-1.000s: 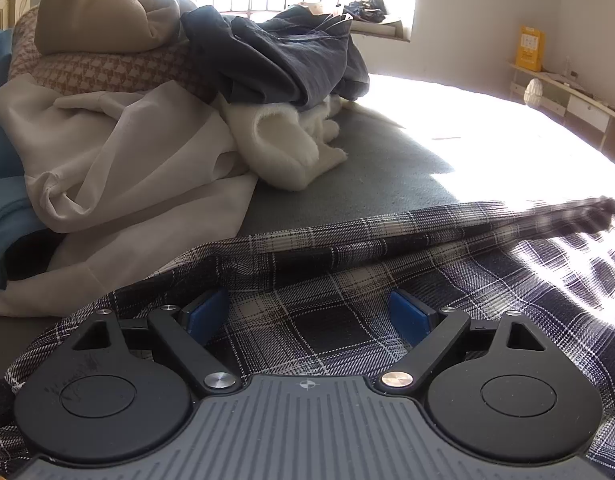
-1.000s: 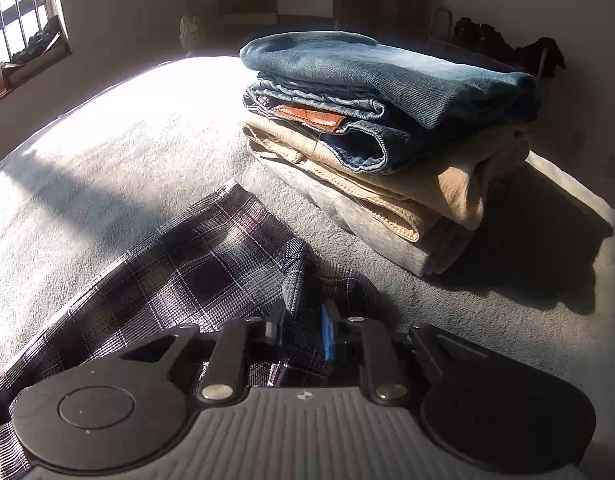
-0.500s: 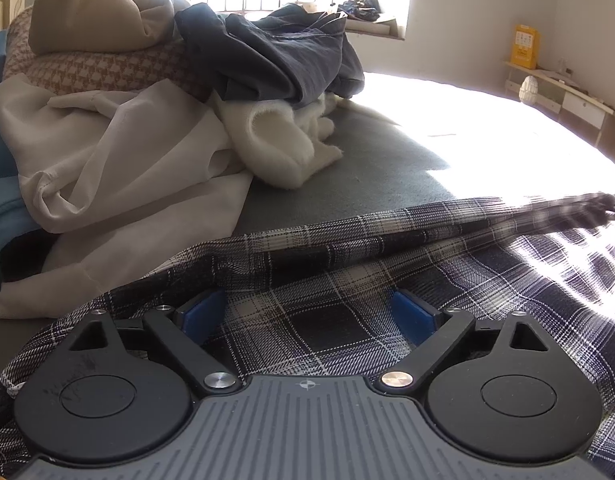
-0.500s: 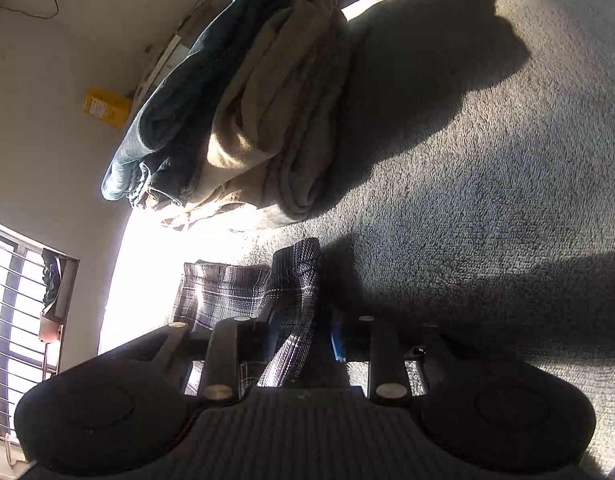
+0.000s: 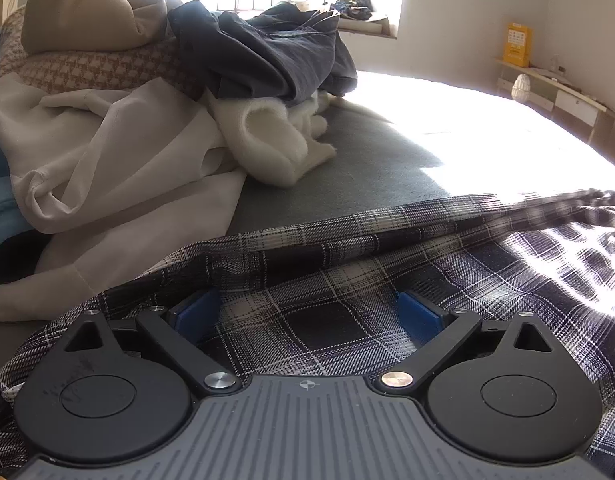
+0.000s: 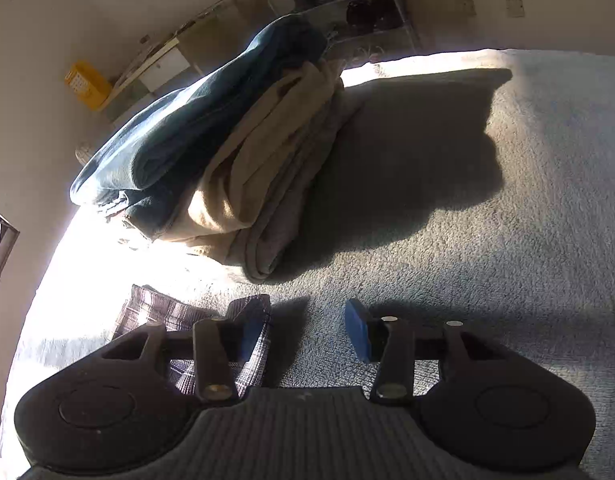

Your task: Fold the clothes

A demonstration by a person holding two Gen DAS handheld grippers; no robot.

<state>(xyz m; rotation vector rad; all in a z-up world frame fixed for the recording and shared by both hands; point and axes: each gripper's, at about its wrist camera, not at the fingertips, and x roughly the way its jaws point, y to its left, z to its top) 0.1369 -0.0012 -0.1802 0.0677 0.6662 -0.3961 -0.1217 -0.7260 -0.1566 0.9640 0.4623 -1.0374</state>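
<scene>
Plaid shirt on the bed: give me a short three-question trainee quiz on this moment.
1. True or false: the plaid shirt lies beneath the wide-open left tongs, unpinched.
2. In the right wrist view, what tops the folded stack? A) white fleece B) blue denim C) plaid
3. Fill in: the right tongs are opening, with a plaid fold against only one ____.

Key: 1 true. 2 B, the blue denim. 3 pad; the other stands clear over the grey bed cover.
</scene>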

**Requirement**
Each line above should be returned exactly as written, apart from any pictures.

**Answer**
-1.000s: 
-1.000s: 
-0.500s: 
-0.500s: 
+0.000s: 
+0.000s: 

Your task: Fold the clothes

A demonstration by a person holding two Gen DAS handheld grippers; no robot.

<state>(xyz m; rotation vector rad; all in a z-up world frame fixed for the recording and shared by both hands; point and axes: each gripper's, at about its wrist camera, not at the fingertips, and x roughly the way its jaws point, y to its left, z to its top) 0.1369 -0.0012 -0.1802 0.0677 0.6662 -0.3961 -0.1217 -0.7260 -0.1566 0.9640 0.4623 -1.0374</state>
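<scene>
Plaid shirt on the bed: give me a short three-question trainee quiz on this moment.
1. True or false: the plaid shirt lies beneath the wide-open left tongs, unpinched.
2. In the right wrist view, what tops the folded stack? A) white fleece B) blue denim C) plaid
3. Fill in: the right tongs are opening, with a plaid fold against only one ____.

Key: 1 true. 2 B, the blue denim. 3 pad; the other stands clear over the grey bed cover.
</scene>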

This completes the output.